= EXERCISE =
Please copy each line of the listing that includes the string "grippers".

= EXERCISE MATERIALS =
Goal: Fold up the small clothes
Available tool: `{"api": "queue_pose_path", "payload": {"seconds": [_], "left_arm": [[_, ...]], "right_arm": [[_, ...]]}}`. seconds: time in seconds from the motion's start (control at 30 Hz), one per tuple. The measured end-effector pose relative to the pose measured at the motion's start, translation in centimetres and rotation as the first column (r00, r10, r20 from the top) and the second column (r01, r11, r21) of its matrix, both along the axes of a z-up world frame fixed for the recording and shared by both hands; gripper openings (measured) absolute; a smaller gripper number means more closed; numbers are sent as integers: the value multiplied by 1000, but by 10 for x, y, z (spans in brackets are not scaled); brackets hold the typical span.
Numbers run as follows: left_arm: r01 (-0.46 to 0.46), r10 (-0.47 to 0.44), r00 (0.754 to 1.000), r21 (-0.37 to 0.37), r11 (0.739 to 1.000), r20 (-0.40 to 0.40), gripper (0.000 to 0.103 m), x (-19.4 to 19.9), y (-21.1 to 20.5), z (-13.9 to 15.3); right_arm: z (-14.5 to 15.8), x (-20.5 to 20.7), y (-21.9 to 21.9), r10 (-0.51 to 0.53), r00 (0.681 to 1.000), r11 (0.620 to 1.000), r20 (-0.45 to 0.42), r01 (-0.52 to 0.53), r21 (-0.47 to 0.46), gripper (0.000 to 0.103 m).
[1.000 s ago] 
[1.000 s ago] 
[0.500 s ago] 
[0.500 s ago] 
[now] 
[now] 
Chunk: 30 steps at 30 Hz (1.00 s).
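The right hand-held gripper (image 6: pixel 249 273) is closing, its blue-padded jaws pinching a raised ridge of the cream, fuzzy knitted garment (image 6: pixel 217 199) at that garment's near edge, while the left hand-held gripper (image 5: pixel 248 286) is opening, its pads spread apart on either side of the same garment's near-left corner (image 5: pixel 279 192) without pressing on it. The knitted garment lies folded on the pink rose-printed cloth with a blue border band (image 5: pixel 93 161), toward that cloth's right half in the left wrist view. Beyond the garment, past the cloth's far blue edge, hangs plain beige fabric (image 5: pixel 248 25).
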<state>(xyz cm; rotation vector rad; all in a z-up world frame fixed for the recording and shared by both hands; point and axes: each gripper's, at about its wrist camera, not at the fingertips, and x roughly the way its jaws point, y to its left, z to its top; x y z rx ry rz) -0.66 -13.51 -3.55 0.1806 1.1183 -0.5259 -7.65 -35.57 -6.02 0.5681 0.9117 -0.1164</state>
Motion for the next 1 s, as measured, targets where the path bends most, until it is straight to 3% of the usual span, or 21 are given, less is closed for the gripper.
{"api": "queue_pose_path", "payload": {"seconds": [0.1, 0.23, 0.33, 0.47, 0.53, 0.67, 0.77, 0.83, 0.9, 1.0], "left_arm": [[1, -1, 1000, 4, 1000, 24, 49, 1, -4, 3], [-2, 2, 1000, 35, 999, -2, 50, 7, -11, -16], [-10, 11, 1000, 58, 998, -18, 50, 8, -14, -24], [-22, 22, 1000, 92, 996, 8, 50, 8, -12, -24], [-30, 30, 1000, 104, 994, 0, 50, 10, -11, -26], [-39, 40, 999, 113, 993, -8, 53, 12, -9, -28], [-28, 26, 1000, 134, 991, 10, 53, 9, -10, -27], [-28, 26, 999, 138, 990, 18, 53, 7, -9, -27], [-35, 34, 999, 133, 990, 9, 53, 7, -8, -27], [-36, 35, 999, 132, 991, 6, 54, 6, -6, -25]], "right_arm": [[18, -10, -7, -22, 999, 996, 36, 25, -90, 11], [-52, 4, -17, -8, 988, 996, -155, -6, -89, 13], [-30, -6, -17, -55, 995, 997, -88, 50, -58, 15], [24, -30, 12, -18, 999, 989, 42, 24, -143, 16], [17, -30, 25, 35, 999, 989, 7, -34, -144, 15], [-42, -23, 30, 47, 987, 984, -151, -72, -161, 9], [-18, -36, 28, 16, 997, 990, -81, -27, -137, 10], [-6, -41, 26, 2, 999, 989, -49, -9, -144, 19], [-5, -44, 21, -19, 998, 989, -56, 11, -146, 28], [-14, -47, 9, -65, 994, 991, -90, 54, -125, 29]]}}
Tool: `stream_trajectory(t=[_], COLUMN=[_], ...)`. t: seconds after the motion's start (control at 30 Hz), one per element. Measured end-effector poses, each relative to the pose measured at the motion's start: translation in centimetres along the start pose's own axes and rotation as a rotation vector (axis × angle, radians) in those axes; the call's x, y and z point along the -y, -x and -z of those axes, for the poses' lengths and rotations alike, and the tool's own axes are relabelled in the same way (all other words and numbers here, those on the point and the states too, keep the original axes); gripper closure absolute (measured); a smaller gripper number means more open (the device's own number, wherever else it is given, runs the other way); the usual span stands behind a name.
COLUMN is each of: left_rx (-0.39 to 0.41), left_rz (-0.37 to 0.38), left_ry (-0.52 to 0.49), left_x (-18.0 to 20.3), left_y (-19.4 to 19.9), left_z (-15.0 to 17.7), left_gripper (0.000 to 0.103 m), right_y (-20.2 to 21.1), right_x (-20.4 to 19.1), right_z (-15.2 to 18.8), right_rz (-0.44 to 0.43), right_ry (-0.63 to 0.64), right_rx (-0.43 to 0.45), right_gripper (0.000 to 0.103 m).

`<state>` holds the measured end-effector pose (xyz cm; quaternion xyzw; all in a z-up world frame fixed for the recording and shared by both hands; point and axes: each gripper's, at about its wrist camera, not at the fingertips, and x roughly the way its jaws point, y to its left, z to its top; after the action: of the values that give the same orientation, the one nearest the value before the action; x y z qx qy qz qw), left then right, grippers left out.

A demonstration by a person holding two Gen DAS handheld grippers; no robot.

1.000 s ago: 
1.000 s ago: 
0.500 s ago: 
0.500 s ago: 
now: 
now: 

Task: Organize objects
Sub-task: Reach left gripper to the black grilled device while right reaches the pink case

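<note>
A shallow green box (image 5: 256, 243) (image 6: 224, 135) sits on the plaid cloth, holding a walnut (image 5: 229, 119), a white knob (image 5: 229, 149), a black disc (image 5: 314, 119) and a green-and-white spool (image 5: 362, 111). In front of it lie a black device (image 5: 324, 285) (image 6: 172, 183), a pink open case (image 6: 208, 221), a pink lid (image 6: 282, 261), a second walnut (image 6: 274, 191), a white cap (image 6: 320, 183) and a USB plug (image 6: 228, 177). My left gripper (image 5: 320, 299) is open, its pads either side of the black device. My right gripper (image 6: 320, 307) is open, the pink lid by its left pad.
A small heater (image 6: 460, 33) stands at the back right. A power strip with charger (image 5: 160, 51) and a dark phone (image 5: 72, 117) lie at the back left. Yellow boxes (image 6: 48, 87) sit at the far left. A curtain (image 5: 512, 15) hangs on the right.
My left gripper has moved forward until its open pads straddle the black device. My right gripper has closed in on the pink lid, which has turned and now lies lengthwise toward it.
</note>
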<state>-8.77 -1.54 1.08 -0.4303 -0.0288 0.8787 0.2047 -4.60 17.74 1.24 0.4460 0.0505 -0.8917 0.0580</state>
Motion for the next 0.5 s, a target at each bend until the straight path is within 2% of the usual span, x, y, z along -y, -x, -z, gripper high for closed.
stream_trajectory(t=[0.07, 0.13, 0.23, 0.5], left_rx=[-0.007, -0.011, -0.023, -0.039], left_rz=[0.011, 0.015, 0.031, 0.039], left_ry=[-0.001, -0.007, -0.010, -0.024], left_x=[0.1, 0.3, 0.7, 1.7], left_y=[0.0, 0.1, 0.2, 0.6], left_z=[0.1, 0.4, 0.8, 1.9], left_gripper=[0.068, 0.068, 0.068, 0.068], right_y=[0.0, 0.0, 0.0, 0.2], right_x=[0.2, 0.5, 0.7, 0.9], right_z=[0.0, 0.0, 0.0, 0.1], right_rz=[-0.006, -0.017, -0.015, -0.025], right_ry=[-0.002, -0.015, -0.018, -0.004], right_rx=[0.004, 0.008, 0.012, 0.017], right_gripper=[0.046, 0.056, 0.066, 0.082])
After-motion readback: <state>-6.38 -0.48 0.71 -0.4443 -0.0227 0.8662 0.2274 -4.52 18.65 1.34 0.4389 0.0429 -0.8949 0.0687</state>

= TASK RESPONSE =
`<state>` holds the measured end-effector pose (xyz cm; quaternion xyzw; all in a z-up world frame fixed for the recording and shared by both hands; point and axes: each gripper's, at about its wrist camera, not at the fingertips, and x roughly the way its jaws point, y to its left, z to its top; after the action: of the values that give the same orientation, the one nearest the value before the action; x y z qx qy qz qw), left then right, grippers left out.
A demonstration by a person holding two Gen DAS handheld grippers; no robot.

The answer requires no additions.